• What is needed: With the line containing "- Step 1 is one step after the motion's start" as the start and the line containing "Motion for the" as the end, transcribe that span of the entries below exactly, including both.

• Input for this task:
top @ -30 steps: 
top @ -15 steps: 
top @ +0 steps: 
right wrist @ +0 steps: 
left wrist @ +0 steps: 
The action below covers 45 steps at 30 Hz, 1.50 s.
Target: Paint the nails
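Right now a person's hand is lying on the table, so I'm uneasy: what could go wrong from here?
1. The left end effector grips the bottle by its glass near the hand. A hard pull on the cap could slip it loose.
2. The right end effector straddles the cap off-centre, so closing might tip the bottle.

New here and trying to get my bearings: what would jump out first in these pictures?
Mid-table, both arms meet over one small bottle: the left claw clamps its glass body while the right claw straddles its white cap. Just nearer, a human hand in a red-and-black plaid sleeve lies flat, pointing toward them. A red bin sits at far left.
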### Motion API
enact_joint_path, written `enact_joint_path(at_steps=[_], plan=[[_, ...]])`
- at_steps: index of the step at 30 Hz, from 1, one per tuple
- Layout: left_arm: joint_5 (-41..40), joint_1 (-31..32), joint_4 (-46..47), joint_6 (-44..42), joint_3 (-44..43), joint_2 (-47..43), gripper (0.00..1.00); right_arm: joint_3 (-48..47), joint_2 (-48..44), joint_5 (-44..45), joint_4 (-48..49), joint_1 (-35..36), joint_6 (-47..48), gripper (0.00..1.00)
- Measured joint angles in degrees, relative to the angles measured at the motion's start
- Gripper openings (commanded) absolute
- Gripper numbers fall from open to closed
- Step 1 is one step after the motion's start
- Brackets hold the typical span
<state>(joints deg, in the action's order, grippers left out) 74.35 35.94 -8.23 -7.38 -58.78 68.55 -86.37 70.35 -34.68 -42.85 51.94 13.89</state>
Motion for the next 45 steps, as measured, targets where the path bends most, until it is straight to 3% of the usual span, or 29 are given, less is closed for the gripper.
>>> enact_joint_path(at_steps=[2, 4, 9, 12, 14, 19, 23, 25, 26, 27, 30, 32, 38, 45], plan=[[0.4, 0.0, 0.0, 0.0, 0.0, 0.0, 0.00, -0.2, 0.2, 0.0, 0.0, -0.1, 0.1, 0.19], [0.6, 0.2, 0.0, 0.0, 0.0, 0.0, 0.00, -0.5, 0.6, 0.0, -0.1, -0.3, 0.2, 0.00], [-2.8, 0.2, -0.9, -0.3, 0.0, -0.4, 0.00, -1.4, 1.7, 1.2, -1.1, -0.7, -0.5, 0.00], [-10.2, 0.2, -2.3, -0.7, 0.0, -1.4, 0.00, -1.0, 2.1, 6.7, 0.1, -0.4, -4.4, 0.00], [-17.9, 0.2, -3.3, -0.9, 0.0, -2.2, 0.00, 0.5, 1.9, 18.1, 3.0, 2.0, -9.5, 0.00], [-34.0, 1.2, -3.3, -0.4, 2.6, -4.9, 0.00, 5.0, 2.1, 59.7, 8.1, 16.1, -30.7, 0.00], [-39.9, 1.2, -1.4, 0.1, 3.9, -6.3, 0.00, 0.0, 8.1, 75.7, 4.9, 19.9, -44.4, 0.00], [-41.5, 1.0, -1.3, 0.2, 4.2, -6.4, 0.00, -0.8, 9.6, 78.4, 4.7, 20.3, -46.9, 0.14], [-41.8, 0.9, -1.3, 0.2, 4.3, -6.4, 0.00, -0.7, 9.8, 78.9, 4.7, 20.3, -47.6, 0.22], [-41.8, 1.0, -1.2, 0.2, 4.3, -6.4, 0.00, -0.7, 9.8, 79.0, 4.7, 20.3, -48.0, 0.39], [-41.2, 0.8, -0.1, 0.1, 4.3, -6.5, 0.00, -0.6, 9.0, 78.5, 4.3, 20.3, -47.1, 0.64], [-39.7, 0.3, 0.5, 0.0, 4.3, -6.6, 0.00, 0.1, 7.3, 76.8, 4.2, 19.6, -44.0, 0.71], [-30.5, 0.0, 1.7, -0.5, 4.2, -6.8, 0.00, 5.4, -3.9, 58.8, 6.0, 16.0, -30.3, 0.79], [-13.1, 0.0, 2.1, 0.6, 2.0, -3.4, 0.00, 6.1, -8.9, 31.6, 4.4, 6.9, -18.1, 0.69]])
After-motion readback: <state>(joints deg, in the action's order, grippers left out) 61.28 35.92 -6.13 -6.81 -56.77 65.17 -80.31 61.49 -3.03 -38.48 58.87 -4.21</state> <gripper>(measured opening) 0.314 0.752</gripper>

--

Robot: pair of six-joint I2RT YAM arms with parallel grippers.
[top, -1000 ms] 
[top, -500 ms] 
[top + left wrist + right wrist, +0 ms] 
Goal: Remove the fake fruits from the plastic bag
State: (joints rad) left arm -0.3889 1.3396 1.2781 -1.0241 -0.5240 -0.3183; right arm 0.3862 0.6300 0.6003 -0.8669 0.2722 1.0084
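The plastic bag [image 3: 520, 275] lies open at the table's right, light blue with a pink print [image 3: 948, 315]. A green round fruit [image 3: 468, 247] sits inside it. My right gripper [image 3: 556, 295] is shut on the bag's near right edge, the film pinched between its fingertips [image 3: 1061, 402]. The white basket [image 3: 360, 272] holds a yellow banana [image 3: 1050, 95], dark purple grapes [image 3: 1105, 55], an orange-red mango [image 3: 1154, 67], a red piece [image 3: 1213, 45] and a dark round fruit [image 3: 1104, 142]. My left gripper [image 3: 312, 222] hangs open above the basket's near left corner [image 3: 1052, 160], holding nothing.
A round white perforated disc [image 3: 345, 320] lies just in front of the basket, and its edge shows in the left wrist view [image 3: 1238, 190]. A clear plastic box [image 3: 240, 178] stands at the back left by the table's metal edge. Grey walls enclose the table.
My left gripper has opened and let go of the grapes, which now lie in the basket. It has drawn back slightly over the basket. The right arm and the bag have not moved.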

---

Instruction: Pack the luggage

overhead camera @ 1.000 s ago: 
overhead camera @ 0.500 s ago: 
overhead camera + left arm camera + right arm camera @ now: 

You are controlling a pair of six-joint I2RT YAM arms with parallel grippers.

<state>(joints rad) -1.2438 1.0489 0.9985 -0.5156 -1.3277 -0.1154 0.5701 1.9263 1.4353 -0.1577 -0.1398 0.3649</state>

• Exercise solution:
- Step 1 is one step after the motion's start
- Brackets hold the typical span
<state>(joints deg, in the action's order, grippers left out) 74.35 35.94 -8.23 -7.38 -58.78 68.55 -86.37 70.35 -34.68 -42.85 51.94 13.89</state>
Motion for the next 45 steps, as measured, targets where the path bends most, until it is straight to 3% of the usual span, or 29 are given, less is closed for the gripper.

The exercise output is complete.